Apesar do entusiasmo que está acompanhando a diminuição de custos das energias eólica e solar, o autor do livro The Price is Wrong não acredita ‘que exista no mundo um único exemplo de projeto que utilize fontes renováveis sem o suporte de subsídios’. O que incomoda fortemente é que enquanto a eletricidade de fontes renováveis mantem-se pendurada em subsídios, isso não resulta em dinheiro retido no bolso do consumidor, mas em lucro para o empreendedor e os administradores de ativos.

É um paradoxo que a ideologia que preza livre mercado e a cultura do empreendedorismo (contra a formação de conglomerados e monopólios) não livre o setor da dependência do Estado. A lição que Christophers retira disso é que a eletricidade ‘não era e não é o campo adequado para mercantilização e geração de lucro’. Sob o ponto de vista ecológico, dificilmente o neoliberalismo podia ter chegado em momento mais desfavorável.

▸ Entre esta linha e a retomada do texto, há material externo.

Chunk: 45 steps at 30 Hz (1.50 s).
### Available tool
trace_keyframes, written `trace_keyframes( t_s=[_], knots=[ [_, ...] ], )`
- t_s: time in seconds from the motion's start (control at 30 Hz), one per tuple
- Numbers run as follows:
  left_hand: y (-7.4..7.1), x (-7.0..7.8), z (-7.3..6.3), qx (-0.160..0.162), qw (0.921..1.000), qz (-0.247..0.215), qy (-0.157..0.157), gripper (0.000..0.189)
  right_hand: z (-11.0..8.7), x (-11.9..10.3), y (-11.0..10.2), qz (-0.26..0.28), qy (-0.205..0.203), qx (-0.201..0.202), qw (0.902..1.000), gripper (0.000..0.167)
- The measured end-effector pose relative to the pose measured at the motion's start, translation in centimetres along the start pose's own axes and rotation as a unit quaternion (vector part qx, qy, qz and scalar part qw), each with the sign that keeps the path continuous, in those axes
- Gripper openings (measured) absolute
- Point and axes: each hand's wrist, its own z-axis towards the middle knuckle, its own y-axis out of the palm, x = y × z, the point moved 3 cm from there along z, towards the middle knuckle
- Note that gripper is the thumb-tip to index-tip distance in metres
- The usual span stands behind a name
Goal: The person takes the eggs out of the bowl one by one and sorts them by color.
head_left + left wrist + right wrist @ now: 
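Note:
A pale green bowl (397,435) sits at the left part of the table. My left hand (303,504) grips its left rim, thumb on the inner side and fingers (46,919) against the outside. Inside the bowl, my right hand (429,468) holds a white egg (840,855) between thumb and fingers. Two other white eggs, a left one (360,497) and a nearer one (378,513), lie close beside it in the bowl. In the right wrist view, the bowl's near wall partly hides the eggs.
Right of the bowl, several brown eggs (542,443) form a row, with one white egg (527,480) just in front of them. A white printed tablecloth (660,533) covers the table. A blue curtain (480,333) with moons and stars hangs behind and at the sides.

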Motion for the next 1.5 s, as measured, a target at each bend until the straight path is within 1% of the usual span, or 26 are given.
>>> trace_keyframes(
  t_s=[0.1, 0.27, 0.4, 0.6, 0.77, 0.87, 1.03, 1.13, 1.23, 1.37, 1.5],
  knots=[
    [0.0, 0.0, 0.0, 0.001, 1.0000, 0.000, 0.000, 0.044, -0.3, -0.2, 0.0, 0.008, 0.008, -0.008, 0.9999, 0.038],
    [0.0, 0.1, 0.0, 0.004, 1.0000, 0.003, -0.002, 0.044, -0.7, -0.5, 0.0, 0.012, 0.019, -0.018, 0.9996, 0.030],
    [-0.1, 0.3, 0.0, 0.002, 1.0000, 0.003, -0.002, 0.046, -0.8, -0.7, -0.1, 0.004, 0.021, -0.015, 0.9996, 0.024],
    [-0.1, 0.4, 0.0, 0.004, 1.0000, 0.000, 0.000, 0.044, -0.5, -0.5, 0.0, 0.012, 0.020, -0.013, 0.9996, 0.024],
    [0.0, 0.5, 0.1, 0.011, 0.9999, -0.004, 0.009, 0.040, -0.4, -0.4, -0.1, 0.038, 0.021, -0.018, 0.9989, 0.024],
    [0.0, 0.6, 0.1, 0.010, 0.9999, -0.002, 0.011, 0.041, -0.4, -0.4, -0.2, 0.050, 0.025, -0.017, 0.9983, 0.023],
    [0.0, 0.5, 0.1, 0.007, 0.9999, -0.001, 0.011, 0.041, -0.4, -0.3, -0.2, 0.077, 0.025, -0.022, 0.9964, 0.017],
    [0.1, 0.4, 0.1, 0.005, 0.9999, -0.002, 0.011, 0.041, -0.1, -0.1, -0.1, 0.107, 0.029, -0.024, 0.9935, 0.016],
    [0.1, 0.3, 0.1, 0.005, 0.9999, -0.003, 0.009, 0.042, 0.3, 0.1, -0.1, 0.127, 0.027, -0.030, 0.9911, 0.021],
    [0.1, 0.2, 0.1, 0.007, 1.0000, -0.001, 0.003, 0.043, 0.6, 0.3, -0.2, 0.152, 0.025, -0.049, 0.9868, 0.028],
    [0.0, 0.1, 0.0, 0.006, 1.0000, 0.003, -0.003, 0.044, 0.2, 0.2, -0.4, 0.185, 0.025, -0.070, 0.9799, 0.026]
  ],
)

O que pode ser feito? Inútil esperar que o setor elétrico vá conduzir a transição energética, quando é o setor financeiro que comanda. Recentemente a administração Biden propôs entrar com a diferença entre lucro esperado e lucro real, usando diferentes subsídios e impostos. Assim em 2022, o Presidente assinou Lei que promete US$ 369 Bi ao longo de 10 anos. Pelo menos isso é uma reação ao fato de a maior proporção do poder de moldar o futuro estar nas mãos dos administradores de ativos e banqueiros.

Não há razão econômica por que um retorno de 15% sobre o investimento seja considerado “normal” e não há nada definitivamente ruim em um projeto que renda 6%. O problema, Christophers explica, é que os investidores escolhem quais dos dois números preferem e nenhum governo é capaz de forçar, por exemplo, a BlackRock a lucrar menos. Onde o programa de Biden falha é que há poucas condições impostas aos projetos que se beneficiam das reduções de impostos, e não contempla penalidades para os que continuam investindo em combustíveis fósseis.

A opção mais ambiciosa, mas politicamente mais difícil de passar é uma espécie de New Deal verde, no qual o Estado traz a si uma alta proporção dos custos e riscos do empreendimento. Uma vez aceito que a eletricidade mão é uma commodity típica, e que a urgência da descarbonização supera qualquer cálculo de risco-benefício, faz sentido abandonar por completo a confiança no mercado. Assim, algo parecido com economia de guerra pode se impor, na qual o Estado estende ao máximo sua credibilidade financeira para investir em renováveis com a velocidade que a emergência climática requer.